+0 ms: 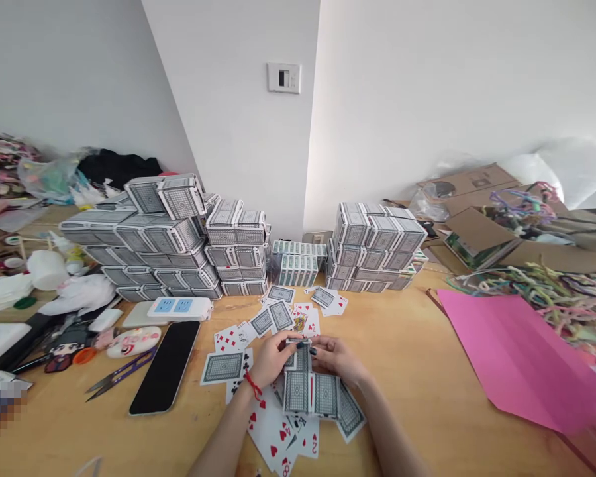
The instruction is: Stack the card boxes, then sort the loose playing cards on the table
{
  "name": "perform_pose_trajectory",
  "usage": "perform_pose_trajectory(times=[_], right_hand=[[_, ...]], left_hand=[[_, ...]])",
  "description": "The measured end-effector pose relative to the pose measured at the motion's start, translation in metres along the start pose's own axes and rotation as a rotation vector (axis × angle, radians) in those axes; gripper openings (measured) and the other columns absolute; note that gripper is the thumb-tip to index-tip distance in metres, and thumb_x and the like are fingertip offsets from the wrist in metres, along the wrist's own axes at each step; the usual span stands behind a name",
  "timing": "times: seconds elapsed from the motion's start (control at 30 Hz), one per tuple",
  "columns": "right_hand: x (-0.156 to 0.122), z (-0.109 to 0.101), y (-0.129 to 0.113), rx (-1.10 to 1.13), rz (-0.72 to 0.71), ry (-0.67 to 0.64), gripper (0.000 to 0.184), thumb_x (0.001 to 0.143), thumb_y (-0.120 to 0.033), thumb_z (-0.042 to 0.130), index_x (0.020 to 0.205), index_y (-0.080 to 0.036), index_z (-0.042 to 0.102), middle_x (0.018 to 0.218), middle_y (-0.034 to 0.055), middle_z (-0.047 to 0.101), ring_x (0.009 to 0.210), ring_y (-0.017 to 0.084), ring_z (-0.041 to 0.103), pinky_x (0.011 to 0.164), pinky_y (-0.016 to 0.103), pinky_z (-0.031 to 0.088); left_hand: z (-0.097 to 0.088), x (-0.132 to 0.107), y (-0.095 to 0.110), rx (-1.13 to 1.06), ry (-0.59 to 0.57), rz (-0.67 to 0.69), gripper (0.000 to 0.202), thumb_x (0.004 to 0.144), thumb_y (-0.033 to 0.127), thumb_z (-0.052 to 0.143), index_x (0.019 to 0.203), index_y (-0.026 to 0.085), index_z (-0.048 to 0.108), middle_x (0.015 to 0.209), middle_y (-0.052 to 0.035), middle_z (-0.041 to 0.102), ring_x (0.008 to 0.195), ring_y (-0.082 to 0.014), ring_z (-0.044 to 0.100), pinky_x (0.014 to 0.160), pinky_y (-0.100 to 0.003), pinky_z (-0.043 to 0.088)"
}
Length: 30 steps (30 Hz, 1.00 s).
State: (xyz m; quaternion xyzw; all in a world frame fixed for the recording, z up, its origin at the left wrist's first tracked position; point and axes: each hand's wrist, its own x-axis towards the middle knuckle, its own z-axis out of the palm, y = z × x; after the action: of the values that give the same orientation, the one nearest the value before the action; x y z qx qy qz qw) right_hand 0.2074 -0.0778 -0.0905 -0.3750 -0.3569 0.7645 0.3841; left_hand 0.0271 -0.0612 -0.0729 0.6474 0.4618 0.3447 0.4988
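Note:
My left hand (271, 361), with a red cord bracelet at its wrist, closes on the left side of a grey-backed playing card (304, 360). Opposite it, the fingers of my right hand (338, 358) are bent against the card's right side. Whether it is one card or several folded together I cannot make out. Just below, nearer to me, lies a block of folded playing cards (298, 394) with a red strip down its middle. Loose playing cards (285, 434) spread under it, some face up. Another face-down card (222, 368) lies left of my left hand.
Tall stacks of card blocks stand at the back left (151, 238) and back right (377, 235), with small card boxes (298, 265) between. A phone (166, 368), scissors (122, 374) and a power strip (179, 308) lie left. Pink paper (521, 358) and tangled yarn (541, 291) lie right.

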Motion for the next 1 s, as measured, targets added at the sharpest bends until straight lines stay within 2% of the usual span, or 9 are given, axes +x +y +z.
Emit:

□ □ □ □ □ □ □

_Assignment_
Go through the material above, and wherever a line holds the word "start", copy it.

_Exercise result_
  "description": "The measured end-effector pose relative to the pose measured at the motion's start, translation in metres along the start pose's own axes and rotation as a rotation vector (axis × angle, radians) in those axes; gripper openings (measured) and the other columns absolute; note that gripper is the thumb-tip to index-tip distance in metres, and thumb_x and the like are fingertip offsets from the wrist in metres, along the wrist's own axes at each step; the usual span stands behind a name",
  "timing": "times: seconds elapsed from the motion's start (control at 30 Hz), one per tuple",

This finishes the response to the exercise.